WHAT YOU SHOULD DO:
Everything in the listing below from the line containing "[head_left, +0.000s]" through the line containing "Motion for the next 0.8" must be repeated exactly; the remaining lines are not wanted.
....................
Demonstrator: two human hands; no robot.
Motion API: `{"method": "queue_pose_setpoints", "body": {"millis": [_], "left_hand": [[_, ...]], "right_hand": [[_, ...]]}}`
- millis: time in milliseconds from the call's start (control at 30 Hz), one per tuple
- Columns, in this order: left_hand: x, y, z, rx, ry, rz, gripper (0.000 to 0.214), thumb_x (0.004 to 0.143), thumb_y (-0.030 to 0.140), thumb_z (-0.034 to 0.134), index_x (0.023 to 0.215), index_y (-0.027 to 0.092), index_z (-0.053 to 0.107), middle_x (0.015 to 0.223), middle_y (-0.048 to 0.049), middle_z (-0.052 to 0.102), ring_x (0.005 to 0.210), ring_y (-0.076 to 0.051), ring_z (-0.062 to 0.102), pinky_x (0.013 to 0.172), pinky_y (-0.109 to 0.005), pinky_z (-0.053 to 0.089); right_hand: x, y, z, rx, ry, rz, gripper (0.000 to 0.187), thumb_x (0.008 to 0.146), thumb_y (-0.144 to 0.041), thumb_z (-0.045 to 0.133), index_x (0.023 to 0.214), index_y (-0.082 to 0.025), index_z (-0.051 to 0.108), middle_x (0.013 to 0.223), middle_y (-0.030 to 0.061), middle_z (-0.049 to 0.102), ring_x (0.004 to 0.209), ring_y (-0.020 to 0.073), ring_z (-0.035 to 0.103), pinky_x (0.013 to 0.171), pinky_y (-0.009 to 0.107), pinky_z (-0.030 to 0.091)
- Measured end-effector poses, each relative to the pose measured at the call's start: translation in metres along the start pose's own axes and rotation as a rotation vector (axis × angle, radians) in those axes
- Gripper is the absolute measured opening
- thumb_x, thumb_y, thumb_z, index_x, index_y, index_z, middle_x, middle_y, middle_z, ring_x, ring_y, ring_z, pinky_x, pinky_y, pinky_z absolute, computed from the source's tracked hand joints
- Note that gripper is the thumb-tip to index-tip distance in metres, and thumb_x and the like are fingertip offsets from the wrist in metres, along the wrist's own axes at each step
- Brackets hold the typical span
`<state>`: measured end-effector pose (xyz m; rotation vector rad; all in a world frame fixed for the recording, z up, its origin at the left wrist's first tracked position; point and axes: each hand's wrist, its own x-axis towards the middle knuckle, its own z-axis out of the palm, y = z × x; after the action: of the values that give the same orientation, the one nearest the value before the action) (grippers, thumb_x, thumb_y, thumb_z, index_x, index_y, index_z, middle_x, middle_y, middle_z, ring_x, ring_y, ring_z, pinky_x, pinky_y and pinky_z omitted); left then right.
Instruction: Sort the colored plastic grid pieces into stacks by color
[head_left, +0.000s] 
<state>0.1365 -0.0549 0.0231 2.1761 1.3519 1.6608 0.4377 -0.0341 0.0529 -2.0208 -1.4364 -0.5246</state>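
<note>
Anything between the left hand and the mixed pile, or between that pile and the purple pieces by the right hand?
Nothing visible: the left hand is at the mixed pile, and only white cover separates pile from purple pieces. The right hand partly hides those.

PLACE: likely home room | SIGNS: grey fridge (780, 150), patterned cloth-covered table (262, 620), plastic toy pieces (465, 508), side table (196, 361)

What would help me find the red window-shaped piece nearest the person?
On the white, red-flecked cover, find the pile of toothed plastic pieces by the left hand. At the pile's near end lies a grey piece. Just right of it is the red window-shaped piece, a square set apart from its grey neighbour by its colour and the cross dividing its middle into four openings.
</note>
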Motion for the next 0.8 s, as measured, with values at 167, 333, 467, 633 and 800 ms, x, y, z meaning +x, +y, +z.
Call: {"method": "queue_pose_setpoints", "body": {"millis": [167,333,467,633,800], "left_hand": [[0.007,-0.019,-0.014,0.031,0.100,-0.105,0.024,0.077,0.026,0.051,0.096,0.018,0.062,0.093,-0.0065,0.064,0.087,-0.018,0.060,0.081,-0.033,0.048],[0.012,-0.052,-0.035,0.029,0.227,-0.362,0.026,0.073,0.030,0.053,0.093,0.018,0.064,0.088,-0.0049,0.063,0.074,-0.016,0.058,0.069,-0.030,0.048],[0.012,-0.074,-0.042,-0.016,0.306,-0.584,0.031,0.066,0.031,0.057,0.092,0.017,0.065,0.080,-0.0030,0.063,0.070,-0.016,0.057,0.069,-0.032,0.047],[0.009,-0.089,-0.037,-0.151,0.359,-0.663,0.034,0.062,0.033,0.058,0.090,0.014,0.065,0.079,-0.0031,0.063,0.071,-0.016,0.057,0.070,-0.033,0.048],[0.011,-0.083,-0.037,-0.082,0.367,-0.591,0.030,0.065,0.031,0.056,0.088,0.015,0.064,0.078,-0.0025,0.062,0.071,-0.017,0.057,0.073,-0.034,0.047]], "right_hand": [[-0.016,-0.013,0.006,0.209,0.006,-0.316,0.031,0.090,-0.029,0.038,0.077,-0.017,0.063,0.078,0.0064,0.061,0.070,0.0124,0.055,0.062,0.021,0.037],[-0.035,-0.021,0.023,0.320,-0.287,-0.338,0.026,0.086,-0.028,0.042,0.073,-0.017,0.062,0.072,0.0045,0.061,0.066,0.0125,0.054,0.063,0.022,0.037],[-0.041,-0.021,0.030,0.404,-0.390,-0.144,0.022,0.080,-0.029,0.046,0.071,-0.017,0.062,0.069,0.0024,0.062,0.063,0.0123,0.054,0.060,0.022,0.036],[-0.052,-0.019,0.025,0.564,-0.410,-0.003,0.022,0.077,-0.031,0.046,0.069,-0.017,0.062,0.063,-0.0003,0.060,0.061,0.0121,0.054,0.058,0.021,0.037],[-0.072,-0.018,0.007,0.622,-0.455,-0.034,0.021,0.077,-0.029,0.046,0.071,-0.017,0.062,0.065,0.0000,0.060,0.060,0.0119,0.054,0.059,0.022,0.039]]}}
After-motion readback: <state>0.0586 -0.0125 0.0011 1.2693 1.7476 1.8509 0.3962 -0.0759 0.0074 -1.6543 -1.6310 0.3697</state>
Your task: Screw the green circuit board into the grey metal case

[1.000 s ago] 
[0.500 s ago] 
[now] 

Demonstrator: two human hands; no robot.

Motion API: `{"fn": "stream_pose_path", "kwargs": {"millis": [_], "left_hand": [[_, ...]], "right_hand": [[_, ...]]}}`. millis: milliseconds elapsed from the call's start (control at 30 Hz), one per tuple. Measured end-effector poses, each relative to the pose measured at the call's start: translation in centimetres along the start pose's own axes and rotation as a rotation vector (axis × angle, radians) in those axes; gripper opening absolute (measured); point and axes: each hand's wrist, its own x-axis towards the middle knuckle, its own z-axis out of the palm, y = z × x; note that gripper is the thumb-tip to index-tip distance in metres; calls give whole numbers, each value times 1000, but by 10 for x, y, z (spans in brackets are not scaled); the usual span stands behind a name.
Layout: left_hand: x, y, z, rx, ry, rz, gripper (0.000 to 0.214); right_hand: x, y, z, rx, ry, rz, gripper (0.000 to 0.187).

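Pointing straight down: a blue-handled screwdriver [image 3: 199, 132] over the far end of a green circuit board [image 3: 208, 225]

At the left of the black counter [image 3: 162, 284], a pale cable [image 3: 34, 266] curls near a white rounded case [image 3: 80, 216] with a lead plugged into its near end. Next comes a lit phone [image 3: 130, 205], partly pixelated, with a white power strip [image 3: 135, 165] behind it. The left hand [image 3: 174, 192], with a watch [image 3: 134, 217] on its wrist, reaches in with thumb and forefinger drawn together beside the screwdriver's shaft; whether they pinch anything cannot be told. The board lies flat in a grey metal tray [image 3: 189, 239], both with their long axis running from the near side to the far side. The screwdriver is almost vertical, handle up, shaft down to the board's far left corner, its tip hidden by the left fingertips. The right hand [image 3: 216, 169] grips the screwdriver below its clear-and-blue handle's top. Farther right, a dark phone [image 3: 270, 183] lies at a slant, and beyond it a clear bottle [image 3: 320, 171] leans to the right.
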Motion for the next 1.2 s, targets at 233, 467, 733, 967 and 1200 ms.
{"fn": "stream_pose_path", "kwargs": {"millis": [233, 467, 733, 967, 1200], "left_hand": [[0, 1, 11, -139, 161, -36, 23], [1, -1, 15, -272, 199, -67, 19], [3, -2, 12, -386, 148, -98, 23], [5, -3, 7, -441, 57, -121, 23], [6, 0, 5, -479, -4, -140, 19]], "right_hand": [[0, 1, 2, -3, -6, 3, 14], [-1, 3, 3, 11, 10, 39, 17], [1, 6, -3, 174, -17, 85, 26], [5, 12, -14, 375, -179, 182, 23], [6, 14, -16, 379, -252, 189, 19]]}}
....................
SOLUTION TO THE EXERCISE:
[head_left, +0.000s] 
<state>0.1365 -0.0549 0.0231 2.1761 1.3519 1.6608 0.4377 -0.0341 0.0529 -2.0208 -1.4364 -0.5246</state>
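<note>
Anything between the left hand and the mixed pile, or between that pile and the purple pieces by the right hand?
Nothing visible: the left hand is at the mixed pile, and only white cover separates pile from purple pieces. The right hand partly hides those.

PLACE: likely home room | SIGNS: grey fridge (780, 150), patterned cloth-covered table (262, 620), plastic toy pieces (465, 508), side table (196, 361)

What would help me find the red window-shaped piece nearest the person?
On the white, red-flecked cover, find the pile of toothed plastic pieces by the left hand. At the pile's near end lies a grey piece. Just right of it is the red window-shaped piece, a square set apart from its grey neighbour by its colour and the cross dividing its middle into four openings.
</note>
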Motion for the next 0.8 s, as measured, with values at 167, 333, 467, 633 and 800 ms, x, y, z meaning +x, +y, +z.

There's no more to the answer.